If rock and politics can be mixed, they will be mixed, not least by politicians forever eagle-eyed when it comes to getting a foothold on the important youth vote. It happened in the U.S. when President Reagan allied his thoughts to Springsteen’s “Born In The U.S.A.,” simultaneously missing the point of that song by several miles and prompting the Boss to deny the President’s sentiments, thank you very much. Meanwhile, across the water, U2 are brought into a speech by former premier Garratt Fitzgerald, who confined himself to praising the impact of U2 on American political thinking to the extent that the Democrats are re-thinking their strategy for the elections next year, quote: “To re-evaluate the understanding of how young people in America think and feel.” But, in his favor, Fitzgerald is keen to make the point that it’s all down to heritage in the end—“What other country but Ireland could bring about such an influential phenomenon in the United States?” A favorite criticism of Bono s attitude to the political divisions in Ireland is that he was born and raised in Dublin, in the “safe” South, and he has no right to compose messages like “Sunday Bloody Sunday” (rebel song or not!) without direct experience. Bono is typically candid when faced with such opinion.

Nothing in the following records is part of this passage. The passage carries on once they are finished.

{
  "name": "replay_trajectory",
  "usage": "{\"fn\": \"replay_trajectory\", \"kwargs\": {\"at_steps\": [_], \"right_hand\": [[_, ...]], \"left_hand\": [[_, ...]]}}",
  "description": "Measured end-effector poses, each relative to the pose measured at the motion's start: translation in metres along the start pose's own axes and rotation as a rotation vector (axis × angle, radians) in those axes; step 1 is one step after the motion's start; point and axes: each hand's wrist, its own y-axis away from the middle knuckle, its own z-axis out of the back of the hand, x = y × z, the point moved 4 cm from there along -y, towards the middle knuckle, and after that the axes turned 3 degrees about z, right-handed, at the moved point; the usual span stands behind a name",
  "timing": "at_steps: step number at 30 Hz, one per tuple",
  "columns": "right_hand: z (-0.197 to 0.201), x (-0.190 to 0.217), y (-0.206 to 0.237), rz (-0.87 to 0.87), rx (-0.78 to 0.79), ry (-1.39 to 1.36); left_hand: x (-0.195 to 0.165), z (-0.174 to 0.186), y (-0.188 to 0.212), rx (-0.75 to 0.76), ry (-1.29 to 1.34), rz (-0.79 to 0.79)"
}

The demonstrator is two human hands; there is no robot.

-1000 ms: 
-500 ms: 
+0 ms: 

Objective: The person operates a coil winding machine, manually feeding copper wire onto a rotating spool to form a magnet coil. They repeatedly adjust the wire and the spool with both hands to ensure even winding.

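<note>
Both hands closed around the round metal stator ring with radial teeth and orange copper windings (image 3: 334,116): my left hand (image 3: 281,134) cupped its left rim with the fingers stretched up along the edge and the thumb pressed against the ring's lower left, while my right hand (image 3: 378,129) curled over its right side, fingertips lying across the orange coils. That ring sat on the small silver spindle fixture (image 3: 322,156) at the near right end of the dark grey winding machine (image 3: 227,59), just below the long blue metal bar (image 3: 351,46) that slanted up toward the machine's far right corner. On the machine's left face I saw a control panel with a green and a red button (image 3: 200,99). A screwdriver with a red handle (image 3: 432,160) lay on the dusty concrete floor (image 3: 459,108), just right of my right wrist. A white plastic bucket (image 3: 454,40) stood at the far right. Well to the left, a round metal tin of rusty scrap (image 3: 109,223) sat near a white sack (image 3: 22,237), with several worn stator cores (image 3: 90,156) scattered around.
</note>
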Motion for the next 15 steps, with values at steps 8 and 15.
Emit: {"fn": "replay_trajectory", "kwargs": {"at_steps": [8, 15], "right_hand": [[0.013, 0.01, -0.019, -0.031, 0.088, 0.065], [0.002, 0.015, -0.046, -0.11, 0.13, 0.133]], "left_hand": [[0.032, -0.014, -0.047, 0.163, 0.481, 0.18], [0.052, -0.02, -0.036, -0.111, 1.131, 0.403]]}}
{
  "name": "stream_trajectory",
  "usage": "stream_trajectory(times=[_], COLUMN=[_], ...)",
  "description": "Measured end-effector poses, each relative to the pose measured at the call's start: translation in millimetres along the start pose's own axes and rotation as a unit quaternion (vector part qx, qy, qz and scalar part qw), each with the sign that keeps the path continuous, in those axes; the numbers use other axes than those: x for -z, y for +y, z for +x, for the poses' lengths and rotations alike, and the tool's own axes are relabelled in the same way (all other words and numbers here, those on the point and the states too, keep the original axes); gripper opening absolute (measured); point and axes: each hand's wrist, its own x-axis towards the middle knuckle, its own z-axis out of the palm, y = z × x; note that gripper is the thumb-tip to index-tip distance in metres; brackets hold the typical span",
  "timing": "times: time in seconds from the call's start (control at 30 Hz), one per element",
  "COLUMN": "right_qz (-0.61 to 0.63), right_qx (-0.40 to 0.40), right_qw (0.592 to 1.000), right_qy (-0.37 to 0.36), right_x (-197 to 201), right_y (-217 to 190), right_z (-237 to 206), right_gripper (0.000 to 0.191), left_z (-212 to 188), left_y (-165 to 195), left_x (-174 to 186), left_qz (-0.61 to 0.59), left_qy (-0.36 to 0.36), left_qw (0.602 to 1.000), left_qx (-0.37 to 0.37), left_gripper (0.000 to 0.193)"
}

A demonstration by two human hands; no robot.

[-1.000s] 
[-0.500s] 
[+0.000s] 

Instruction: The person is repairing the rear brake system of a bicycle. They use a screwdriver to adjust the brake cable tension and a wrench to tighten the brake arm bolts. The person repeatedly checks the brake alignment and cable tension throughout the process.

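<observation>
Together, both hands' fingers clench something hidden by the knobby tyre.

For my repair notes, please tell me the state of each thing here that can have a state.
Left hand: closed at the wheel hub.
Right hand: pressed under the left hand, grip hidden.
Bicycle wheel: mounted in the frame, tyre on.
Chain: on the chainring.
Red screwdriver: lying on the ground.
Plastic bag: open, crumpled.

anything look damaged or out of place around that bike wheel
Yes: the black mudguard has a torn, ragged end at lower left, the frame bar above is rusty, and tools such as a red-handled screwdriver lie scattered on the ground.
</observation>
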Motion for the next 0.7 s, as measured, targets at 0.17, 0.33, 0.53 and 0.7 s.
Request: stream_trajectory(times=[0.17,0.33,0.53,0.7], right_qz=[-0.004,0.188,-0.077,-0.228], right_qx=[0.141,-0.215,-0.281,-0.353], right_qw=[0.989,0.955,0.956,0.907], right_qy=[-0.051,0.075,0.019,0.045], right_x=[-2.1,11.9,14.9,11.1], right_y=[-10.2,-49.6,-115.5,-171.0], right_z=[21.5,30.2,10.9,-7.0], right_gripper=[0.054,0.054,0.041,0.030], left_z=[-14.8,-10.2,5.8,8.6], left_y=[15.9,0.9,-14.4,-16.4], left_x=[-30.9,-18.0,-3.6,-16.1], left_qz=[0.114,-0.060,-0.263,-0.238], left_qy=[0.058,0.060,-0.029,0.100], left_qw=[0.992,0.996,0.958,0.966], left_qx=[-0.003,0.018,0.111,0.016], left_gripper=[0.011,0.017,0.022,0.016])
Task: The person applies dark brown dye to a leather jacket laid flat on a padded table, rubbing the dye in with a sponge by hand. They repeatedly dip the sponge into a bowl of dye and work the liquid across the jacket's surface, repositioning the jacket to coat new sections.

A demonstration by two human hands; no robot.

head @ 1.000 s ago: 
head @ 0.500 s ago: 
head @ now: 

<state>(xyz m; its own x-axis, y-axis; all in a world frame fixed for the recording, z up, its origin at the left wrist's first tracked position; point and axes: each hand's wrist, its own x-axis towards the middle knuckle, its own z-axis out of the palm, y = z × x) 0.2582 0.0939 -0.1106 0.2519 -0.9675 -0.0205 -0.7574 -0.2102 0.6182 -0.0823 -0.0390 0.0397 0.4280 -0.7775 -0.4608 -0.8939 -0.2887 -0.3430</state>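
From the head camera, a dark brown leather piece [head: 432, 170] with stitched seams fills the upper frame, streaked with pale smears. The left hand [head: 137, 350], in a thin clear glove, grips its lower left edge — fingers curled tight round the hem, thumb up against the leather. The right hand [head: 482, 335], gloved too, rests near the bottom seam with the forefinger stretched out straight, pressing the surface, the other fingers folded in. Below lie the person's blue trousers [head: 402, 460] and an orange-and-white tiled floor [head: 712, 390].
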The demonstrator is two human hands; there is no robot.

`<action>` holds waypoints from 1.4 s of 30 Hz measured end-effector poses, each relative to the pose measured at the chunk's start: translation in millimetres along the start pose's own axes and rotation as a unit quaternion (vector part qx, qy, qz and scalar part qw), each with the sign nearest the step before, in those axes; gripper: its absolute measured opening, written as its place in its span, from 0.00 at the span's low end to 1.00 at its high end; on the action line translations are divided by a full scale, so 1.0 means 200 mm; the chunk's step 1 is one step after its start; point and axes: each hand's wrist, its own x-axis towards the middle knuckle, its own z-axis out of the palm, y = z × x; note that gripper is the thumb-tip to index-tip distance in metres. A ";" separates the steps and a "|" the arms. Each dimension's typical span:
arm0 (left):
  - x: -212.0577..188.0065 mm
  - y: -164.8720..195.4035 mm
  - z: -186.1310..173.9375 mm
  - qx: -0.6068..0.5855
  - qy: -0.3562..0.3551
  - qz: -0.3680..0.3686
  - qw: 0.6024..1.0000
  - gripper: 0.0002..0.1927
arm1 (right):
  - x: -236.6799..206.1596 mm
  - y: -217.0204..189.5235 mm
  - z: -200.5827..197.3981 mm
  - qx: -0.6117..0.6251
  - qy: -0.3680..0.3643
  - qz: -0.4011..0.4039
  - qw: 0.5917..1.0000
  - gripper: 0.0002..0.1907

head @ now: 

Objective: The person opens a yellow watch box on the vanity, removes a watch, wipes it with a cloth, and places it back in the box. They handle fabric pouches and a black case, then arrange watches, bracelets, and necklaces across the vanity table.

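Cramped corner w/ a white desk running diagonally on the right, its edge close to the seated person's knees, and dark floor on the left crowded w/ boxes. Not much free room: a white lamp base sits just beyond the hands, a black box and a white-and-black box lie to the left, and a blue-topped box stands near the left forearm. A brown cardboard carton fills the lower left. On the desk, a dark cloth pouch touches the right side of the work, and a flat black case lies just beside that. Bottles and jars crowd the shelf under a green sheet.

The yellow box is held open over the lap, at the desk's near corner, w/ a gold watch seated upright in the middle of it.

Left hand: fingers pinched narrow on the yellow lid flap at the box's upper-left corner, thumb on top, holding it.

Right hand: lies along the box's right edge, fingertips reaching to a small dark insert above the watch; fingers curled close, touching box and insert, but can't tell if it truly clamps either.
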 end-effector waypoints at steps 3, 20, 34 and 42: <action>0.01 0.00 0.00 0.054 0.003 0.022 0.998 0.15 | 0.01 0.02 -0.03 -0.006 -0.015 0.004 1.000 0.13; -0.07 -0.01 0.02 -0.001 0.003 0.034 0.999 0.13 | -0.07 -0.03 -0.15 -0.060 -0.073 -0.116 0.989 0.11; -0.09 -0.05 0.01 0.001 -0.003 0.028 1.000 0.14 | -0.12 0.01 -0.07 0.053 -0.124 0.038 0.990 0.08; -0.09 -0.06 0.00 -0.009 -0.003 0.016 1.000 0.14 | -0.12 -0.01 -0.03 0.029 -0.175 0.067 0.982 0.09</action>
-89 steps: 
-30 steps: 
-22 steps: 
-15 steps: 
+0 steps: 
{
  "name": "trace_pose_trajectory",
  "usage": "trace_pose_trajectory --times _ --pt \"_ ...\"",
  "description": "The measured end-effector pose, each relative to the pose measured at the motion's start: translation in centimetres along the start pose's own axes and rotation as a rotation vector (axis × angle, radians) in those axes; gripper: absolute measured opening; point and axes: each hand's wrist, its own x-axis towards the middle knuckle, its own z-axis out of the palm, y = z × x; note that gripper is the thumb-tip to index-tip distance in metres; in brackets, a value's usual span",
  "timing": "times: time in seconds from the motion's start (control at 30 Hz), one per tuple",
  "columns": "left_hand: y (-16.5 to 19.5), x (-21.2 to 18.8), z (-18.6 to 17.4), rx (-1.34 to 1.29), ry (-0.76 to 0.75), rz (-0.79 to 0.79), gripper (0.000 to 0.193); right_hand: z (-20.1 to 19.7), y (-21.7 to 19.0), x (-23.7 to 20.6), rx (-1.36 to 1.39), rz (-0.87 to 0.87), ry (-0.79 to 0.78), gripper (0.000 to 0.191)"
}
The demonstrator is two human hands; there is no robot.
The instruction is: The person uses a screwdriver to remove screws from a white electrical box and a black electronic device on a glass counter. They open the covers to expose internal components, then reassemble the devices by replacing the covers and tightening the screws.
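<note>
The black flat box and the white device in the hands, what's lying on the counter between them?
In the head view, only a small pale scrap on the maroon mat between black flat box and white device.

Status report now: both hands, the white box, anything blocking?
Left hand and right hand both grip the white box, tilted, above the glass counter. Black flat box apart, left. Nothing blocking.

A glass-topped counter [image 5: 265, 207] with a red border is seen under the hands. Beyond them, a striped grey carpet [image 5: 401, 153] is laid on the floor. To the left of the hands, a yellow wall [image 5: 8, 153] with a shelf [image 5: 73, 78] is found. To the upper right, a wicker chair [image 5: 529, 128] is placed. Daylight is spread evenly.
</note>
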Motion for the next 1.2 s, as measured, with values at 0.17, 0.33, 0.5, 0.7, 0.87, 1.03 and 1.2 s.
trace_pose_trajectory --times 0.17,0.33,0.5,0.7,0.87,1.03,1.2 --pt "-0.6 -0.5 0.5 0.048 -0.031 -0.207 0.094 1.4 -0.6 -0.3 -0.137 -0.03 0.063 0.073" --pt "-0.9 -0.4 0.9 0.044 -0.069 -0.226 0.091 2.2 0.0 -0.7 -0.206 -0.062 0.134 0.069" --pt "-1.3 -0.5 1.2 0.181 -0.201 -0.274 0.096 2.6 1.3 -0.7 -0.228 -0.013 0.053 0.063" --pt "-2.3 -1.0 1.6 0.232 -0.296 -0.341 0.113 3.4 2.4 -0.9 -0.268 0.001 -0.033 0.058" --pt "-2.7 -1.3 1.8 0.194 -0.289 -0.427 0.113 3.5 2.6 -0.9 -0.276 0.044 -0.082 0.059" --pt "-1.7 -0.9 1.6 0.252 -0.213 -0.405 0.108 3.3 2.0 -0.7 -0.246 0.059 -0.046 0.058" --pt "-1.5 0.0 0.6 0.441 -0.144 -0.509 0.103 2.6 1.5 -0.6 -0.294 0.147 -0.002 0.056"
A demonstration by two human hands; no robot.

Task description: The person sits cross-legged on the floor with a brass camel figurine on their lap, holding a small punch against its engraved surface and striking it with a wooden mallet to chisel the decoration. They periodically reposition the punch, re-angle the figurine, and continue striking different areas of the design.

“On one level, I’ve no right to comment about the troubles in the North, because I am from the South, but at the same time, I’m an Irishman. I live in Ireland and I believe in the country, North and South, so in a way I’m literally torn in two about it. My mother was a Protestant, my father a Catholic—I was brought up in both churches and I feel equally at home in either ... or equally not at home.” The concept of his parentage being a microcosm of the root of hundreds of years of bloodshed and hatred brings a wry smile to Bono’s lips.

“When I think of ‘peace,’ ” Bono explains, “I think of hippies with flowers in their hair. I think you can be aggressive, you can be an aggressive pacifist, and I think that’s what U2 consider themselves to be... aggressive pacifists. I talk about Gandhi or Martin Luther King, and one of the reasons I’m attracted to people like that is because I’m the person who definitely would not turn the other cheek! I grew up with violence in me, it’s still in me and I despise it.”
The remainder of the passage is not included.